Salanda picked up his sword and sheathed it, bowed to the king, and as the army moved forward he made his way through them, the horsemen parting reluctantly to let him pass. As he came level with the Haradrim, Líofa stared at him, and Salanda met his gaze. A spark of recognition passed between them, then the Haradrim looked away and hurried on. But Líofa remembered Salanda, and the Battle of the Ford, and with a bound of his heart he wondered if Salanda were here, was Marfach here too?

The wind by now had blown the last shreds of mist away, and as the Rohirrim mustered their host on the hill overlooking the Pelennor, a dreadful sight spread out before them. Soaring into the black sky was the White City of Minas Tirith, crowning a great buttress of rock thrown out from the mountains. From her lowest circle to her highest the city was burning. Fire licked at towers and domes, and ragged holes gaped black in her white walls. Merry’s heart leaped into his throat; Pippin! He thought. Gandalf…..! Have we come too late?

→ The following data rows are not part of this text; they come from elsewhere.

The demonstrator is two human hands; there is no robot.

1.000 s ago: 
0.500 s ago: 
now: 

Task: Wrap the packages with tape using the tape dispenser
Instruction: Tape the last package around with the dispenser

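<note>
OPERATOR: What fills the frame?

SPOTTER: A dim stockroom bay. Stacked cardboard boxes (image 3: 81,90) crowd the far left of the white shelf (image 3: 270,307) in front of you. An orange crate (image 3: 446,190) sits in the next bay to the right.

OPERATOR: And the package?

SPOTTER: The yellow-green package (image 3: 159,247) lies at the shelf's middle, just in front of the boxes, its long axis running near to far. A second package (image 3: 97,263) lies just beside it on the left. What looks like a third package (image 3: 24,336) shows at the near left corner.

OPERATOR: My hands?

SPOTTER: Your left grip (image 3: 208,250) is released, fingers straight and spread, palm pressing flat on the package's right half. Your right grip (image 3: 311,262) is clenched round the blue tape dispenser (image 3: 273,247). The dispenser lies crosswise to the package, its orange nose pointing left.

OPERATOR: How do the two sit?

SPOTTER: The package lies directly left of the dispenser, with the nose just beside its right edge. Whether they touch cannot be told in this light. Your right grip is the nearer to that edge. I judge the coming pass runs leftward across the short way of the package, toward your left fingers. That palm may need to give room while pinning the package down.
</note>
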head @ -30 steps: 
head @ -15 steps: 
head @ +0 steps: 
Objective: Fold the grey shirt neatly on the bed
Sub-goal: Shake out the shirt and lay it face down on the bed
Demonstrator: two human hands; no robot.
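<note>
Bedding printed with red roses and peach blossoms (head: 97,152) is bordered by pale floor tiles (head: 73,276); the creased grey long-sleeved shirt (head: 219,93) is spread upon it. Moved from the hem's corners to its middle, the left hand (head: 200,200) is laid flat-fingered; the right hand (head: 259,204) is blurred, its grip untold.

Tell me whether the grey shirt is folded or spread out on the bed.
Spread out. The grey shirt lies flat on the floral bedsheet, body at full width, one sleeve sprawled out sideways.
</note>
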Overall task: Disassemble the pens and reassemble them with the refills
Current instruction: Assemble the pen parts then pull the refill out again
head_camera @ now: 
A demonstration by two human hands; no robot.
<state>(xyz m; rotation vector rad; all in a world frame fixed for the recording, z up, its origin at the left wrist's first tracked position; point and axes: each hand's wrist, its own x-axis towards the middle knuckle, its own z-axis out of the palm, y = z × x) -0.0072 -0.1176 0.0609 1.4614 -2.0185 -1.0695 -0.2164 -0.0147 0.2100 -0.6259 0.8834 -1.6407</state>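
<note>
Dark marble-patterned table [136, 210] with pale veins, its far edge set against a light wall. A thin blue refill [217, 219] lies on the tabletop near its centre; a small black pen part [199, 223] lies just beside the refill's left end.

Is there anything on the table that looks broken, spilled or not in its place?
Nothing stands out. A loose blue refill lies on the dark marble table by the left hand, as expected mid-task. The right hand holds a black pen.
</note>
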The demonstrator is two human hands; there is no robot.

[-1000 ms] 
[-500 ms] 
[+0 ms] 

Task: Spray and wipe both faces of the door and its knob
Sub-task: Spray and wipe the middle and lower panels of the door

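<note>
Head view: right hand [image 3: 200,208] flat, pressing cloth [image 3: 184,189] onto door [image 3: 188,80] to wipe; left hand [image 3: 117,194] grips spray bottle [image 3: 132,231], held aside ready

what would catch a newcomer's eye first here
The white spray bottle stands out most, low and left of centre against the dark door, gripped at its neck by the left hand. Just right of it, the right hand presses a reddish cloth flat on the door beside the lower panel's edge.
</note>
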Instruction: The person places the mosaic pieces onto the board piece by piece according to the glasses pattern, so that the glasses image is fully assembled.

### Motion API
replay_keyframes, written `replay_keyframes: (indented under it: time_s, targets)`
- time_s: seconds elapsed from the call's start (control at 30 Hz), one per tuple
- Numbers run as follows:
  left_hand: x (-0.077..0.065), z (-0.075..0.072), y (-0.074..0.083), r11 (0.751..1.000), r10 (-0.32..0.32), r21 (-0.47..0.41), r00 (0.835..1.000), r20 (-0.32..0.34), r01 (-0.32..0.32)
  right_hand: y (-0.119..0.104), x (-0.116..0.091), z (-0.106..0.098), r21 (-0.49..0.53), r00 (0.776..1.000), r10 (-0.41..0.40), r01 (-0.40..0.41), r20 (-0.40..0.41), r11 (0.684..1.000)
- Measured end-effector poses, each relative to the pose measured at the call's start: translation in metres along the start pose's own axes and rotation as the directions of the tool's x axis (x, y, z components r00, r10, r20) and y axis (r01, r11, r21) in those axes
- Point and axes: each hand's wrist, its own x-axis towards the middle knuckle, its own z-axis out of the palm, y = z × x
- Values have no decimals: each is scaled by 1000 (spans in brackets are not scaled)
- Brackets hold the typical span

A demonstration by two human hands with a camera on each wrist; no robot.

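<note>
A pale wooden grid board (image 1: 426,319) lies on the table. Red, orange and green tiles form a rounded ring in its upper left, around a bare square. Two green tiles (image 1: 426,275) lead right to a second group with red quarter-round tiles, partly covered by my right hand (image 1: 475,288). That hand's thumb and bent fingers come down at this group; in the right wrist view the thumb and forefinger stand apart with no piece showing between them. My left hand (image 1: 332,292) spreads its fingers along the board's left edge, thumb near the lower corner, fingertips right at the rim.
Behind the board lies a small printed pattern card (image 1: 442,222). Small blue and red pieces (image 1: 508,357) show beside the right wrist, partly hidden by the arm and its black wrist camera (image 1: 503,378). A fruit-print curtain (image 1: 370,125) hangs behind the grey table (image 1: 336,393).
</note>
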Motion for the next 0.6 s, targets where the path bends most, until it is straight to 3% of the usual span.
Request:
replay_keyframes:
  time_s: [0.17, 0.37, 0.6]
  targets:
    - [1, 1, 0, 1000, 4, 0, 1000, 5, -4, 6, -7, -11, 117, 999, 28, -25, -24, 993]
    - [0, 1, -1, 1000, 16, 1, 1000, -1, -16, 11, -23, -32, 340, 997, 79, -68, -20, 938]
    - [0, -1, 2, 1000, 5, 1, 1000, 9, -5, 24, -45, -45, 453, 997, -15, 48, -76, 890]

In front of the city was a sight even more terrible; the entire plain was covered with a great multitude of orcs and uruk-hai, dark-armoured and obscured by the smoke of great fires set in deep pits delved by countless orcs and trolls. Impelled on through alleys in the dark legions were other engines of war, and monstrous beasts such as Merry had never seen drew them to the city walls, to break the defence and the will of the people of Gondor…

Merry’s heart stood still and the blood roared in his ears. He was aware of the whole army drawing in its breath around him, but he had never felt so alone. Éowyn put an arm round him, thinking to encourage him, but clasped him so tight he could almost not breathe. She whispered in his ear;
‘Courage, Merry! Courage for our friends!’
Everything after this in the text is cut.